L’affaire Pray Mev n’était pas encore totalement terminée, des points restaient à éclaircir. Sur les membres assassinés de la secte, tout d’abord. Les analyses ADN et les recherches avaient permis d’en identifier douze sur seize. Ramirez et Dupire étaient allés chercher des jeunes en rupture qui déversaient leur haine du monde sur les réseaux sociaux et préféraient l’ombre à la lumière. On leur avait promis le renouveau, la vengeance. On leur avait aussi assuré qu’ils n’auraient plus jamais peur. Ils avaient tous enduré une mort bestiale, au fond d’un abattoir désaffecté. Sharko avait veillé à ce que le meurtre de Ramirez soit attribué à Raphaël Merlin. La raison était simple : le gourou avait voulu punir son disciple, suite au fiasco avec Willy Coulomb…

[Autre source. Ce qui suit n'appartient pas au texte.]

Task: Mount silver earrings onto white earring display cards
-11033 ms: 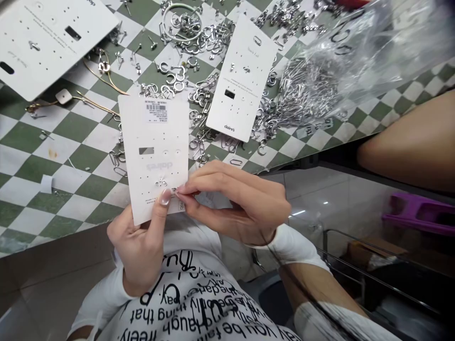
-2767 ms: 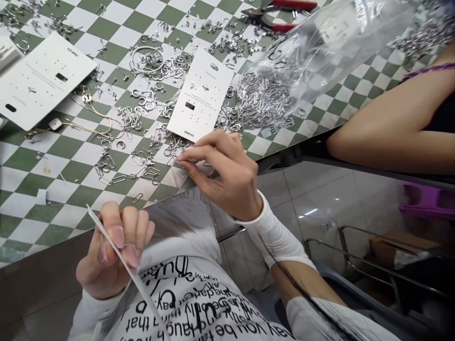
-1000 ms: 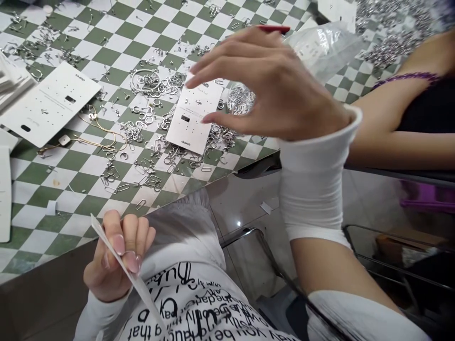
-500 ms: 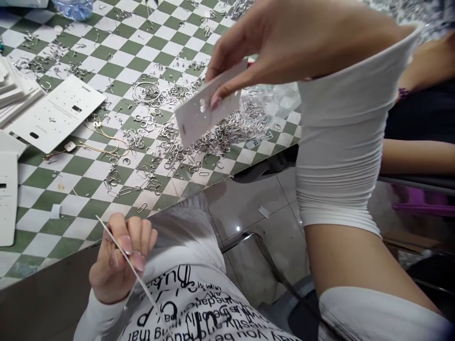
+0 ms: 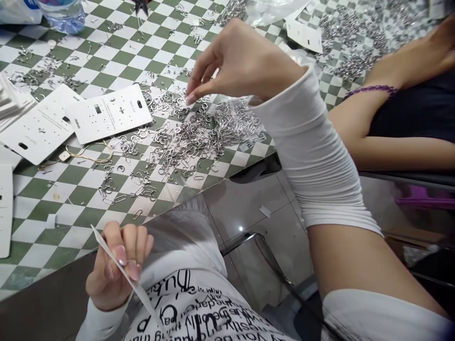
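My left hand [image 5: 115,265] is closed at the table's near edge, pinching a white card [image 5: 117,263] seen nearly edge-on. A small, thin metal piece shows at its fingertips, too small to make out. My right hand [image 5: 227,66], in a white sleeve, hangs over the heap of small silver earring pieces [image 5: 185,142]. Its thumb and forefinger come together just above the pieces; whether anything is between them is not clear. Left of that hand lies a white earring card [image 5: 122,121] with studs and printing, overlapping another white earring card [image 5: 39,128].
A green-and-white checkered table [image 5: 85,189] carries scattered silver pieces. A clear plastic bag of metal pieces [image 5: 236,121] lies right of the heap. Stacked white cards [image 5: 12,99] and a bottle [image 5: 66,14] stand left. A co-worker's arm [image 5: 369,104] rests at right.
The earring card that my right hand held now lies on the table at left. My right hand, now without the card, is over the silver pieces. My left hand keeps its card, slightly turned.
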`<state>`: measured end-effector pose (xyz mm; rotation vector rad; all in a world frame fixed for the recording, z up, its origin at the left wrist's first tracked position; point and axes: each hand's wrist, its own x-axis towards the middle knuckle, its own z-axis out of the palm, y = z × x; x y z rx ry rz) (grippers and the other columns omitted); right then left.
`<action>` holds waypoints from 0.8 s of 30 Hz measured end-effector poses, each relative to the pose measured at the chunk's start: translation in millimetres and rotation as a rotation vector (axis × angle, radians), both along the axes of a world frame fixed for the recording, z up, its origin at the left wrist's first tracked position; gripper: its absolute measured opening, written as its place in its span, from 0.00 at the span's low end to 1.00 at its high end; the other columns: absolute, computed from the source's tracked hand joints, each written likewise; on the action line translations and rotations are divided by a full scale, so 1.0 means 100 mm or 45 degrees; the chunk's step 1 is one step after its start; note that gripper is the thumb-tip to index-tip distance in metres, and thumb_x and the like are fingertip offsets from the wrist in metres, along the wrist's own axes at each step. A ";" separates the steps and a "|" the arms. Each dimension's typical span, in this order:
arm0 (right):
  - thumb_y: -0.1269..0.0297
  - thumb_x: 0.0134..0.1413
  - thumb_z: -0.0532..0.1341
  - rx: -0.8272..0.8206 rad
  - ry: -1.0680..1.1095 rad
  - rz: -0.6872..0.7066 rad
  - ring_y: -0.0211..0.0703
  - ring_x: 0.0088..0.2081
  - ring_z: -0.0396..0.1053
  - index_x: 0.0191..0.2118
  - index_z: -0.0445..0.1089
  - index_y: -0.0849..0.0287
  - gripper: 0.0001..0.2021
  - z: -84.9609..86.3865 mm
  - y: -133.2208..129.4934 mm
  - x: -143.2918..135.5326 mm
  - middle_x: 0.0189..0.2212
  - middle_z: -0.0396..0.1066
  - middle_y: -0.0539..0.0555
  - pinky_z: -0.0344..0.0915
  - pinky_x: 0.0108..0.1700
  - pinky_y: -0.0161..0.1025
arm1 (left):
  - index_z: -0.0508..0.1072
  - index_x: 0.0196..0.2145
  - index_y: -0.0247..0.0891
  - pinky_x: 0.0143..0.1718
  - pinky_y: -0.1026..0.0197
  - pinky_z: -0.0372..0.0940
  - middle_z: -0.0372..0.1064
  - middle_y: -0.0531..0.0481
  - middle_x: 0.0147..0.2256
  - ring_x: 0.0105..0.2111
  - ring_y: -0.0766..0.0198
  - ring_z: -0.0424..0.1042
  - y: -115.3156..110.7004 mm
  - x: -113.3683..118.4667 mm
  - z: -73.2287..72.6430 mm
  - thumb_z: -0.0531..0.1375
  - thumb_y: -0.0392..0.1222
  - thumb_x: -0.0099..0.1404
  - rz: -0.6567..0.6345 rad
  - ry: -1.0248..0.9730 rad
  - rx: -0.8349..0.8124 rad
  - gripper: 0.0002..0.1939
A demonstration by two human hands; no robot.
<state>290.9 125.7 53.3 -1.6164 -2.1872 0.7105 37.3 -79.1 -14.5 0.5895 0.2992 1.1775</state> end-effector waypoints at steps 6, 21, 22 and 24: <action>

Les parcours de Raphaël Merlin et de son père conservaient une multitude de zones obscures, et ce serait sans doute la partie la plus difficile à reconstituer. Dans les actes notariés de son appartement du 16 e et de sa maison de Dieppe, Raphaël Merlin était censé être né en 1953 à l’hôpital de Seattle, Washington, fils de Romuald Merlin, médecin et chercheur français installé aux États-Unis, et de Carolin Walters, infirmière texane. Le père, Romuald, était leur sorcier blanc — Van Boxsom l’avait confirmé d’après des photos. Problème : en 1953, Romuald propageait la folie au fond d’une jungle de Papouasie-Nouvelle-Guinée et Raphaël naissait du viol d’une Indienne. Quant à Carolin Walters, elle avait bien existé, avait selon toute vraisemblance eu une liaison avec Romuald, mais était morte en 1956 à Sydney.